In children, a variety of distinct tumour types arise in the central nervous system (CNS) but they are frequently considered by epidemiologists as a single entity. CNS tumours are the second most common childhood malignancy and occur more frequently in developed countries than developing nations. Approximately 50% of paediatric CNS tumours are gliomas, with astrocytomas of the piloctyic type predominating. Distributions of subtypes by age show that primitive neuroectodermal tumours (PNET) and ependymomas mainly occur in children less than 10 years. There is an ongoing debate with regard to the apparent increases in incidence over recent decades, which, it has been suggested, are accounted for by improved diagnostic technologies implemented in the mid 1980s. CNS tumours differ between children and adults with respect to the proportion of all cancers (20% in children, less than 2% in adults), their cellular origins, classification scheme, the proportions of pathological subtypes, and anatomic site. The causes of childhood CNS tumours are largely unknown; and although an estimated 5% or more may be explained by genetic predisposition, investigations of environmental aetiology have not been fruitful.
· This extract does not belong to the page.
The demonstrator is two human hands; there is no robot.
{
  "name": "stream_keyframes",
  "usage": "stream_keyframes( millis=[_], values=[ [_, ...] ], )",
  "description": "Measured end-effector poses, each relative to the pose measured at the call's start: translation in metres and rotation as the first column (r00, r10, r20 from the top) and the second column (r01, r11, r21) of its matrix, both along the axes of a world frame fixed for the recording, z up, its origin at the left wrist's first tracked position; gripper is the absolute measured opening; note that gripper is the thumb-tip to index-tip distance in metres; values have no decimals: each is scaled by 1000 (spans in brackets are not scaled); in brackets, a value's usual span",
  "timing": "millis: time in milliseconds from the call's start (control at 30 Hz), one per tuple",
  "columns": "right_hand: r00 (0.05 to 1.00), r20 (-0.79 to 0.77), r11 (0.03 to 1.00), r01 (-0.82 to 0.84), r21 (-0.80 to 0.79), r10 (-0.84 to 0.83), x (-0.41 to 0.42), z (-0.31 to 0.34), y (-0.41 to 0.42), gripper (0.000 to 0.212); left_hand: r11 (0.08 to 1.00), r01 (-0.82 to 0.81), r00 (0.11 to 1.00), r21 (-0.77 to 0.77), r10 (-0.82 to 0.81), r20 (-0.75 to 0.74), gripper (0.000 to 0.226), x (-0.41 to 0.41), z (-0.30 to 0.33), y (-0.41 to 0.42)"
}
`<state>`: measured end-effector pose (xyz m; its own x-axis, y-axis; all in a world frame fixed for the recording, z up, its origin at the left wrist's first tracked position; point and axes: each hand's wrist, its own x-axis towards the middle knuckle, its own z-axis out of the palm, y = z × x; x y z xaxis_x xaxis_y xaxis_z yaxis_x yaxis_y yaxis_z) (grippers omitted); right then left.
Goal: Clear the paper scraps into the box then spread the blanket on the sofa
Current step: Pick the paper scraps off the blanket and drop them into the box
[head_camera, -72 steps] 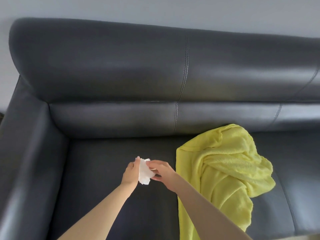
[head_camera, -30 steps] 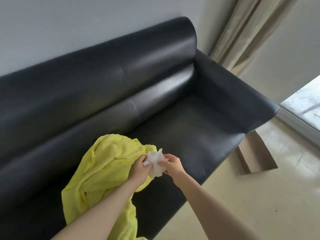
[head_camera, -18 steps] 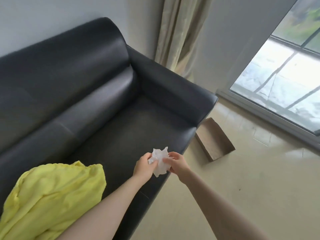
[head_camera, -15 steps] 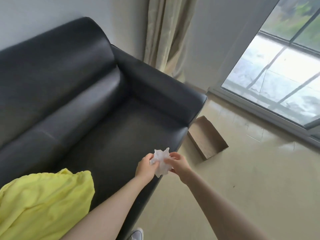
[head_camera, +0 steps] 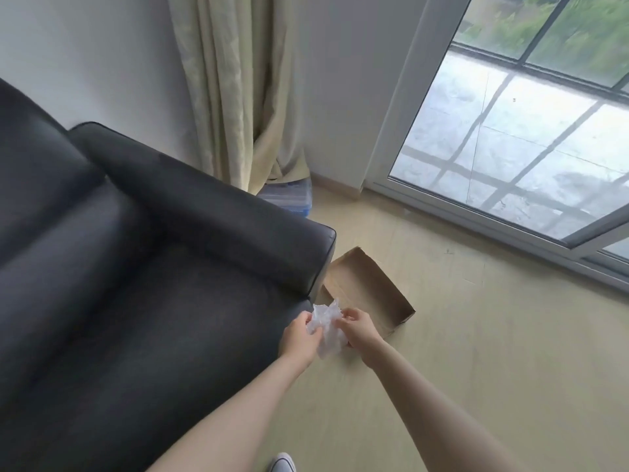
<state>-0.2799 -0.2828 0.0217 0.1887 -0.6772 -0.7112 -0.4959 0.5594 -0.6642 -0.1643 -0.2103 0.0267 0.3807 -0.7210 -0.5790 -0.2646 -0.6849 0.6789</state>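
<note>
Off the sofa's (head_camera: pixel 153 267) front corner, left hand (head_camera: pixel 299 338) and right hand (head_camera: pixel 357 330) pinch crumpled paper scraps (head_camera: pixel 325 327), near the cardboard box (head_camera: pixel 371 287). Drop pending; blanket unseen, spreading remains.

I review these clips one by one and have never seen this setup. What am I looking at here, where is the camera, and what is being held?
No machine here: a person wears a wide-angle camera on the head, looking down at their own bare arms. The left hand and right hand together pinch a crumpled wad of white paper scraps. Just beyond them an open cardboard box lies on the floor beside the black sofa. A curtain and glass door stand behind.
</note>
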Motion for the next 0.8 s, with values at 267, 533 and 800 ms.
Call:
stream_keyframes(
  millis=[267, 533, 800],
  values=[
    [1000, -5, 998, -11, 59, 11, -53, -42, -81, 26, 997, 11, 1000, 75, -12, 10, 6, -45, -40, -97],
    [995, -47, 991, -81, 105, 87, -102, -80, -188, 17, 991, -9, 1000, 136, 6, 25, 23, -82, -77, -194],
    [970, -105, 969, -202, 140, 218, -128, -110, -260, 20, 977, -80, 997, 197, 81, 1, 29, -112, -110, -257]
  ],
)
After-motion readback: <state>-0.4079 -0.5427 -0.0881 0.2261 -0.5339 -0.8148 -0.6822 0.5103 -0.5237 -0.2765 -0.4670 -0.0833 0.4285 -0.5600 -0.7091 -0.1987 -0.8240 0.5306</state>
Whilst high dose ionising radiation is an established risk factor for this group of tumours, reported associations with dietary N ‐nitroso compounds have not been consistent. Exposure to ELF EMF, at any level, has not been associated with childhood CNS tumours, but the current evidence base is inadequate for complete evaluation. The rarity of childhood CNS tumours necessitates careful attention being paid to the design of future aetiological studies. Bioelectromagnetics Supplement 7:S60–S68, 2005. © 2005 Wiley‐Liss, Inc.